··· PROVIDED MATERIAL ···

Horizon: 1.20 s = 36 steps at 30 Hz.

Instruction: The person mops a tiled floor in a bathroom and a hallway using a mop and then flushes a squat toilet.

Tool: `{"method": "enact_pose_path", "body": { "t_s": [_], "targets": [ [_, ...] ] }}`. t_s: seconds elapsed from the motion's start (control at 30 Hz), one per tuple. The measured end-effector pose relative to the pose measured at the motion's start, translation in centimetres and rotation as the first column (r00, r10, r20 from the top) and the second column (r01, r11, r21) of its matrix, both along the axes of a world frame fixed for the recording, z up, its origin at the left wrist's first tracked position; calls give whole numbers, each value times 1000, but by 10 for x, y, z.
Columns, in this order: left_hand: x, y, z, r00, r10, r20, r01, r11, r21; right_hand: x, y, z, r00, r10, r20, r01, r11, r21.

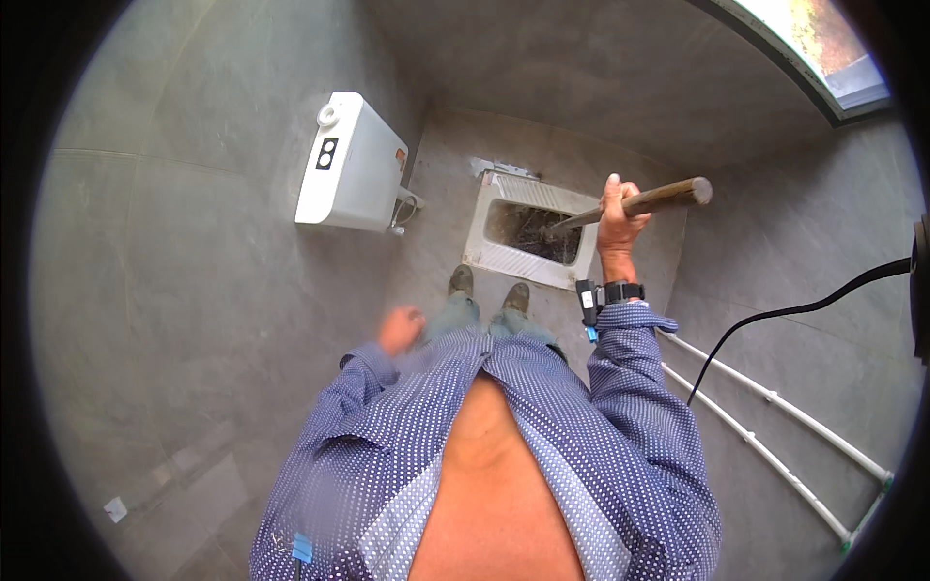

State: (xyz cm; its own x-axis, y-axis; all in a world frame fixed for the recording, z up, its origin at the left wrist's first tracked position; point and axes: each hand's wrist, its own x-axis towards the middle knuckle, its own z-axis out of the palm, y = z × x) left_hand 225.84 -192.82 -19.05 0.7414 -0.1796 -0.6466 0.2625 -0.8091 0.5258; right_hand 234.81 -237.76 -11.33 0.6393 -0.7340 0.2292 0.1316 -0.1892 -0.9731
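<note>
Right hand (621, 228) wrapped round stick (668, 197); shaft slants left from fingers toward squat toilet (523, 266). Left hand (399, 330) farther, blurred: can't tell grip.

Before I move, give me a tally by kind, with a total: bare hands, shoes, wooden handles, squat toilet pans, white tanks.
Bare hands: 2 (left hand, blurred; right hand)
Shoes: 2
Wooden handle, in the right hand: 1
Squat toilet pan: 1
White tank: 1
Total: 7
</note>
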Motion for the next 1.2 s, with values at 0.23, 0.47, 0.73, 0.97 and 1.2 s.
{"method": "enact_pose_path", "body": {
  "t_s": [0.23, 0.47, 0.73, 0.97, 1.2],
  "targets": [
    [-9, 6, -23, 999, -31, 24, 31, 999, 16, 8, 20, 145, 962, -32, 270, -27, 977, 210],
    [5, -19, 4, 996, -23, -91, 24, 1000, 7, -6, 10, 27, 997, -11, 77, 15, 998, -54],
    [15, -8, -18, 998, -7, 59, 9, 999, -38, 22, 12, 54, 995, -14, 95, -2, 987, 159],
    [-10, -2, -18, 1000, -19, -25, 19, 1000, 18, 17, 12, 92, 976, -116, 185, 90, 986, 143],
    [3, -3, -14, 993, 110, -45, -112, 992, -62, 13, 11, 42, 999, 24, 26, -27, 995, 91]
  ]
}}
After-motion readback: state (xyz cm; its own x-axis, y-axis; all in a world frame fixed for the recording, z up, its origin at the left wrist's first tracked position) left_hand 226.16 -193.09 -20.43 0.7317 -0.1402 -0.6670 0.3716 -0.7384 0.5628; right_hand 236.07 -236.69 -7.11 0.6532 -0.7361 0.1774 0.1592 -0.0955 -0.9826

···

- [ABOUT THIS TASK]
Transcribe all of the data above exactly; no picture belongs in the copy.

- [SOLUTION]
Horizon: 1.20 s = 36 steps at 30 Hz.

Instruction: The person mops a tiled floor in a bathroom and a hallway using a mop and then flushes a squat toilet.

Tool: `{"method": "enact_pose_path", "body": { "t_s": [_], "targets": [ [_, ...] ] }}`. t_s: seconds elapsed from the motion's start (control at 30 Hz), one per tuple. The measured end-effector pose relative to the pose measured at the motion's start, translation in centimetres and rotation as the first column (r00, r10, r20 from the top) and the second column (r01, r11, r21) of its matrix, both along the axes of a world frame fixed for the recording, z up, its origin at the left wrist's first tracked position; calls give whole numbers, each value times 1000, but by 10 for x, y, z.
Columns, in this order: left_hand: x, y, z, r00, r10, r20, r01, r11, r21; right_hand: x, y, z, r00, r10, r20, r01, r11, r21.


State: (xyz cm; its own x-axis, y-axis; all in a world frame fixed for the recording, z up, its origin at the left wrist's first tracked position; point and axes: each hand's wrist, its own x-axis towards the middle knuckle, its own z-axis out of the palm, y = z × x) left_hand 225.84 -192.82 -19.05 0.7414 -0.1796 -0.6466 0.2625 -0.8091 0.5258; right_hand 234.81 -237.76 -11.33 0.6393 -0.7340 0.2292 0.1316 -0.1892 -0.9731
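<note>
Right hand (621, 228) wrapped round stick (668, 197); shaft slants left from fingers toward squat toilet (523, 266). Left hand (399, 330) farther, blurred: can't tell grip.

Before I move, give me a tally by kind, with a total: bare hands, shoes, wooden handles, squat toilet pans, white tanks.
Bare hands: 2 (left hand, blurred; right hand)
Shoes: 2
Wooden handle, in the right hand: 1
Squat toilet pan: 1
White tank: 1
Total: 7
</note>
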Motion for the next 1.2 s, with values at 0.23, 0.47, 0.73, 0.97 and 1.2 s.
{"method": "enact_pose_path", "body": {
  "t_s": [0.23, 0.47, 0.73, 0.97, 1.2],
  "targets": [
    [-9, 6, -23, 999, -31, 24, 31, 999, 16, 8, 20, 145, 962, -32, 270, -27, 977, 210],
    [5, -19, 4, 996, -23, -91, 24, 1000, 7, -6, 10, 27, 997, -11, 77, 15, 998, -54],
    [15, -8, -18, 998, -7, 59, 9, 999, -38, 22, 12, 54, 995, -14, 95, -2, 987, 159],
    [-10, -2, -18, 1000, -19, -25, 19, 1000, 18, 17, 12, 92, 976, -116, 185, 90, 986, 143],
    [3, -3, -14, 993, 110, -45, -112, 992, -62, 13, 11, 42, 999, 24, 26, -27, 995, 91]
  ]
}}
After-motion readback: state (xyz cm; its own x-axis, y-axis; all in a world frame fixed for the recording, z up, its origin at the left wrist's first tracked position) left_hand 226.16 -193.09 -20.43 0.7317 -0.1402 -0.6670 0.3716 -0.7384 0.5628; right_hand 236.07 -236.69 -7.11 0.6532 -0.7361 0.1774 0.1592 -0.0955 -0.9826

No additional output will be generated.